Frau Bundesrätin, Sie sind seit dem 4.12.2002 Außenministerin der Schweiz. Zeit, Bilanz zu ziehen. Sie haben mit gewaltigen Vorschusslorbeeren angefangen und ernten zur Zeit nur ätzende Kritik.
Bundesrätin Micheline Calmy-Rey Ich möchte mich dazu nicht äußern!

Tatsache ist: Sie sind nicht nur der erste weibliche Außenminister der Schweiz, sondern auch die einzige Frau in dem siebenköpfigen Kabinett. Da ist es eigentlich nicht weiter überraschend, dass Sie eine, wie Ihre Kritiker schreiben, „solitäre Figur“ sind.
(Lacht) Ich bin dreifach in der Minderheit. Ich bin Sozialdemokratin. Ich bin Genferin, das heißt, französischer Sprache und Kultur. Und ich bin eine Frau … Und Mutter. All diese Erfahrungen bringe ich in den Bundesrat ein.

Was heißt das konkret?
In Genf sehen Sie alle Kulturen und hören alle Sprachen. In manchen Schulen sind gar keine Schweizer mehr. Da sieht man die Welt mit anderen Augen.

Und als Frau?
Das prägt meine Sicht der Dinge und alles was ich tue.

89 Prozent aller Schweizerinnen und Schweizer finden Sie gut. Umso krasser hebt sich die scharfe Kritik in den Medien ab, die Ihnen seit einigen Monaten entgegen schlägt.
Das sind nicht begründete Kritiken. Ohne sachliche Beweise. Ich möchte nicht meine Zeit mit diesen Dingen verlieren. Das lohnt sich nicht.

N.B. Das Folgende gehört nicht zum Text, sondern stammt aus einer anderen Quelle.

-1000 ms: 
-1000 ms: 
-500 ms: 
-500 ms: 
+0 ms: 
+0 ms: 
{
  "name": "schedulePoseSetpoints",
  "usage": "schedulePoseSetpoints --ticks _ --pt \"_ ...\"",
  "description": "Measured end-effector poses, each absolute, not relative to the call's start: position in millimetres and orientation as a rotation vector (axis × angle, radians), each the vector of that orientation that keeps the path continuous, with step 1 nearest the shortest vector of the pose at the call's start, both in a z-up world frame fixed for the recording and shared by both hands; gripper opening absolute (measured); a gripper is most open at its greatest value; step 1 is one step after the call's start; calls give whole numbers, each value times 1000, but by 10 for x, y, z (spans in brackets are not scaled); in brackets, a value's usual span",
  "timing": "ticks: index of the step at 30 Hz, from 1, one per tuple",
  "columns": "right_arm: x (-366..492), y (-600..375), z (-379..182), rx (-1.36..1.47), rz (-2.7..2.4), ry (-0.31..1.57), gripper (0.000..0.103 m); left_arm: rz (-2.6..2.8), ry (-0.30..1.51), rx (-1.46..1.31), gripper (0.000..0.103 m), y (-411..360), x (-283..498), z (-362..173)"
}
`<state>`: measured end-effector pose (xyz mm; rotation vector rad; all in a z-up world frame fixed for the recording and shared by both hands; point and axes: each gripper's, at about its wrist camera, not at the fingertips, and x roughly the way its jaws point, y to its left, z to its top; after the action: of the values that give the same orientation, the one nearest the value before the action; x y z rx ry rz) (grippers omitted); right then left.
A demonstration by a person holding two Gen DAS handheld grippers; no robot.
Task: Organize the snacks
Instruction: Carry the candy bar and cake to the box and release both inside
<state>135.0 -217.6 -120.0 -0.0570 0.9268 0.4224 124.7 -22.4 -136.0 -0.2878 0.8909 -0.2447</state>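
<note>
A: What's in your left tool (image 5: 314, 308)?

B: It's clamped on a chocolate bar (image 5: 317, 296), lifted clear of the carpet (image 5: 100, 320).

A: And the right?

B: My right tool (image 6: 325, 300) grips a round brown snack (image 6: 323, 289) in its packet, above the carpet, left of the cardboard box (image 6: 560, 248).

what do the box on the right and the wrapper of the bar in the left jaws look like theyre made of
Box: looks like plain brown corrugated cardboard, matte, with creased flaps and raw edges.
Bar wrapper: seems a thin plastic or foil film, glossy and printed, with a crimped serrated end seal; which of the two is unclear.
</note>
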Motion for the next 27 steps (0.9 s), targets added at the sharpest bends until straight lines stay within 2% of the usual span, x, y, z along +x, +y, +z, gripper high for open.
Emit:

Sie hatten einen von den Medien bejubelten Start. „Die Unerschrockene“ hieß es damals. Die „unbequeme Departementchefin“, die „charmante Macherin“. Neuerdings tönt das ganz anders, jetzt werden Sie mal als „Clown“ bezeichnet, mal als „sympathische Großmutter“. Es wird Ihnen sogar als „eitel“ vorgeworfen, dass viele Journalisten Ihre Handynummer haben. Bei einem Minister würde man vielleicht sagen: wunderbar kommunikativ. Kurzum: Das ganze Vokabular, das Sie da trifft, scheint aus dem abgegriffenen Arsenal der Waffenkammer der Frauenverächter zu sein. Sie werden neuerdings auch gerne als „beratungsresistent“ bezeichnet. Das kennen wir im Zusammenhang mit deutschen Politikerinnen …
Ich bin nicht in meiner Funktion, um geliebt zu werden. Ich versuche, etwas zu bewegen. Das ist auch für einen Mann nicht einfach. Aber eine Frau wird eben noch nach anderen Maßstäben beurteilt. Ich kenne das schon lange. Ich habe sowas mein ganzes Leben lang erlebt, diese unterschiedliche Wahrnehmung durch die Medien und durch die Bevölkerung. Ich habe eben alle Vorteile von Frauen – aber auch alle Nachteile.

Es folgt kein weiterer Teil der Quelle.